Fourteen male Sprague-Dawley rats (250-300 g; BioLASCO Co., Ltd, Taiwan) were randomly separated into two groups (low-dose group n = 7; high-dose group n = 7). Before surgery, the animals were housed in home cages that were placed in a temperature-maintained room (23 ± 1 °C) with a 12:12 h light: dark cycle. Food and water were available ad libitum. After undergoing surgery, the animals were individually housed in home cages in the same room. To avoid the influence of sleep deprivation on hippocampus-dependent memories (Hagewoud et al., 2010), all experiments were performed during the dark period.

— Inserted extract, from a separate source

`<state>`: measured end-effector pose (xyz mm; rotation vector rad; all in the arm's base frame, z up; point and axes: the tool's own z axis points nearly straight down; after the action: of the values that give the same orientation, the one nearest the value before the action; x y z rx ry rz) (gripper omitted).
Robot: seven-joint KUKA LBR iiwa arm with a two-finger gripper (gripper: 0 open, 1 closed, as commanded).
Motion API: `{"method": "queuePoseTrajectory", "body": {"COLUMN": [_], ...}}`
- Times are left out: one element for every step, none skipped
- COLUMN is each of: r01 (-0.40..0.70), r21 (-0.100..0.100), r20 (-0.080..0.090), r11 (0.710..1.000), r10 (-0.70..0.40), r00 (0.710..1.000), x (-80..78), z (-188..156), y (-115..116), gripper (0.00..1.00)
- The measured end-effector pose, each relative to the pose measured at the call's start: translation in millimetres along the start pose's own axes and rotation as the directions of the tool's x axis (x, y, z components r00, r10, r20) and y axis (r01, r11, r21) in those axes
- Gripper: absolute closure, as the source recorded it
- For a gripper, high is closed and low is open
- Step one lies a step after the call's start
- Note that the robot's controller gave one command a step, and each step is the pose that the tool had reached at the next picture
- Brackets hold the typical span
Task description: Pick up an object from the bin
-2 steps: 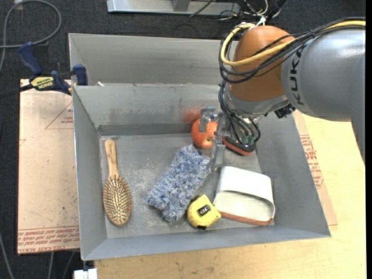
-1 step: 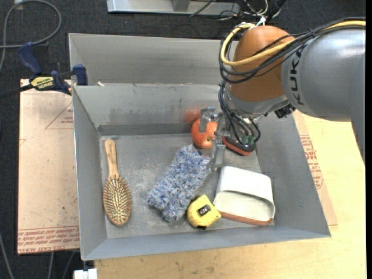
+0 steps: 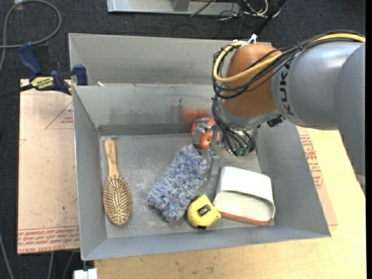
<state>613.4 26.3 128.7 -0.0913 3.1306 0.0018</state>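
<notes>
Five things lie in the bin [image 3: 87,156]: a wooden brush [image 3: 116,196] on the left, a blue woolly cloth [image 3: 177,185] in the middle, a yellow tape [image 3: 203,211] at the front, a white box [image 3: 244,190] on the right, and a small orange thing [image 3: 202,137] by the back wall (I cannot tell what it is). The gripper [image 3: 213,158] hangs low between the cloth's top end and the box, just beside both. I cannot tell if its jaws are spread or pressed together.

The cloth looks like the best pick, because it is soft and close. To do it well, the gripper should shift a little toward the cloth, go down with jaws wide, and pinch a thick fold. It should stay off the hard box edge, which could push it away. Then it should lift straight up, since the cloth's lower end touches the tape and may drag it along.
</notes>
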Motion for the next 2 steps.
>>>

Animals were sedated with 5% isoflurane and subcutaneously injected with an analgesic (buprenorphine, 0.03 mg/kg) and atropine (0.04 mg/kg) to prevent the accumulation of saliva. Isoflurane (1.5 to 2.5%) was used for the maintenance of anesthesia during surgery. Five stainless steel screws were surgically anchored onto the frontal, parietal, and interparietal bones. Klur et al. (2009) have reported that inactivation of the right dorsal hippocampus disrupts memory retrieval in a spatial water maze task, which suggests lateralization of the hippocampus for memory retrieval. Therefore, a microinjection guide cannula (26 gauge, O.D. 0.46 mm, I.D. 0.24 mm; Plastics One, Roanoke, USA) was implanted above the right CA1 (AP, -3.8 mm; mL, 3 mm; DV, 2.5 mm relative to bregma; Fig. 1A). The coordinates were adopted from the Paxinos and Watson rat atlas (Paxinos and Watson, 1998). The screws and cannula were then cemented to the skull with dental acrylic (Tempron, GC Co., Tokyo, Japan). At the end of the surgery, the incision was treated topically with gentamicin. Carprofen (5 mg/kg) was given subcutaneously for postsurgery analgesia. The animals were allowed to recover for seven days before the initiation of experiments. All procedures performed in this study were approved by the National Taiwan University Animal Care and Use Committee.

Figure 1.

Photograph of a histologically processed section depicting the injection site and a schematic drawing of the coordinates for the objects. (A) The microinjection cannula was aimed at the dorsal CA1. (B) The objects were placed in the northwest (NW), north-center (NC), northeast (NE), southwest (SW), south-center (SC), and southeast (SE) sections depending on which trial was being executed. The rats always faced north at the beginning of each trial.

At the end of the experiments, the rats were anesthetized by an intraperitoneal injection of a cocktail of Zolitel (40 mg/kg; Virbac, Carros, France) and Xylazine (10 mg/kg; Sigma-Aldrich, St. Louis, Missouri, USA). Then, the animals’ reflexes were checked by pinch tests. After the rats lost withdrawal reflexes, they were perfused with 4% formalin through the heart, and their brains were collected and sliced to confirm the location of the microinjection of cannula (Fig. 1A). The brains were cut into 30 µm coronal sections in a cryostat microtome and then treated with Nissl stain. The rats were excluded if cannula implantation missed CA1 or resulted in severe lesions in CA1. 14 out of 15 animals were involved.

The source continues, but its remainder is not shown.